When layoffs are common, a new one isn't news. It's a great time for companies to offload unproductive employees. If they did layoffs during a bull market it'd draw a lot of attention and negative PR.
> I am actually surprised at how correlated layoffs have been across the industry.

Given one a16z VC gloating about it and praising Musk's "sack everyone and work the rest to death", I wouldn't be surprised if it's the billionaires co-ordinating.

It's not as though suppressing workers is new, and SV got co-ordinating their efforts to crush salaries.

Nice that the tech industry finally finds out how the rest of the economy functions.
founder friendly != employee friendly
To be fair, everyone I know at a16z is devoted to free speech and they're excited about the opportunity to expand the user base by opening up the echo chamber.

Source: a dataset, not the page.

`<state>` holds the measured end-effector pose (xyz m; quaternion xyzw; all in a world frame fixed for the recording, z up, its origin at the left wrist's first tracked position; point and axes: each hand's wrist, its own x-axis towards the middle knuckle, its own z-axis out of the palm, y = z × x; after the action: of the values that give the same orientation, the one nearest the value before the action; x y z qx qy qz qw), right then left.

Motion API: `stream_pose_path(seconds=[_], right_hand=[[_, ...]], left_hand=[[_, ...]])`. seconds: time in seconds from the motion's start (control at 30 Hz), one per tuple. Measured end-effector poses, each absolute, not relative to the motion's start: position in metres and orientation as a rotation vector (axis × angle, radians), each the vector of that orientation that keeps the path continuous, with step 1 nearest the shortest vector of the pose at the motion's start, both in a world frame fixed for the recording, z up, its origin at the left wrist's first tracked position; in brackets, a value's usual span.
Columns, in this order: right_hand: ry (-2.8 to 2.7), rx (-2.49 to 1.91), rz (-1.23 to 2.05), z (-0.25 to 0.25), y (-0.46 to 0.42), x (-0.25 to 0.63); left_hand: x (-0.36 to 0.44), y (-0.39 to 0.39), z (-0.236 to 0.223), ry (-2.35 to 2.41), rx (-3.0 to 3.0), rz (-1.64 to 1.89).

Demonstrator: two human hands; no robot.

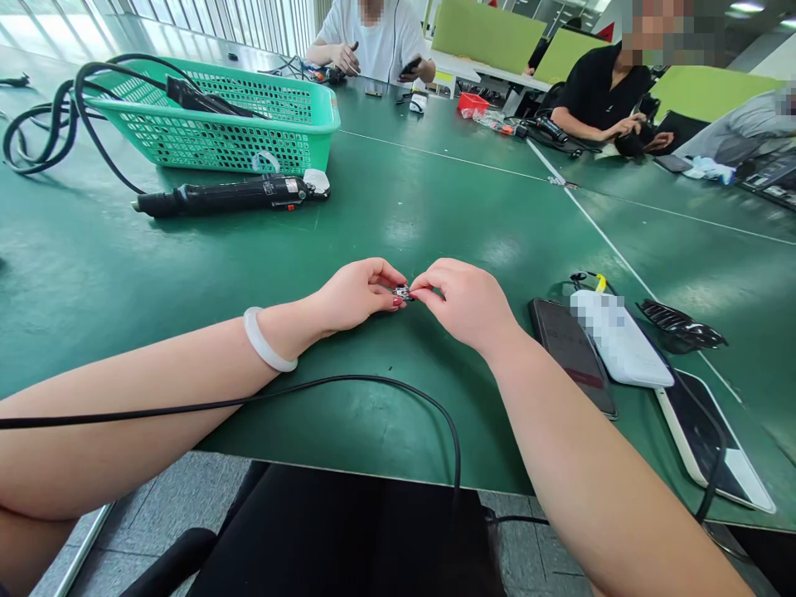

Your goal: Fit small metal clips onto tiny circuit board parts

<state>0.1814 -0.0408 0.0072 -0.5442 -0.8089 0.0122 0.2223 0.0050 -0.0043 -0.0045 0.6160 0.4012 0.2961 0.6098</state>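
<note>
- Head view: a small metallic part [403, 292] is between the two hands over the green table [398, 439], in front of the person; whether it touches the tabletop cannot be told.
- Left hand [349, 296]: thumb and fingertips clamped on the part's left side.
- Right hand [468, 300]: thumb and forefinger pinched together at the part's right edge, apparently gripping it; a finer piece between them cannot be ruled out.
- Done: the part has been taken up and, in this inspector's judgement, handling of it is under way.
- Left: the part is not yet released or set down. Its condition, and whether any piece on it is fitted or loose, is too small to determine.
- Black power tool [227, 196]: lying on the table just in front of the green basket [230, 137], untouched by either hand.
- Green basket: a black cable [62, 124] hangs over its left end. No finished pieces can be made out inside; its floor is largely hidden.
</note>
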Motion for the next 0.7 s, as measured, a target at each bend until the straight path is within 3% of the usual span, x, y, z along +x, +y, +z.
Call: stream_pose_path(seconds=[0.7], right_hand=[[-2.185,-1.556,0.262,0.0016,-0.0371,0.1869]], left_hand=[[0.0041,-0.0026,-0.0077,0.903,1.371,0.707]])
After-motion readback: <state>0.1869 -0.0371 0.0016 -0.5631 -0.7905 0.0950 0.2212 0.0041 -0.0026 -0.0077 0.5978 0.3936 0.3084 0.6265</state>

And it's important to put the "work the rest to death" thing in context. In the past, Twitter workers were secretly video taped bragging about only working four hours per week.

https://www.tellmebest.com/twitter-communists-employee-leake...

Company sets a mature hiring strategy and continues to employ previous hires doesn’t make the news.

Or maybe “mature” is an uncalled for judgement. Company correctly forecasts hiring needs and business environment is maybe more correct.

From: <Insert VC Firm>

Subject: How and why to contemplate layoffs in Q4 2022

Their investors are either literally the same people, or subject to the same herd mentality.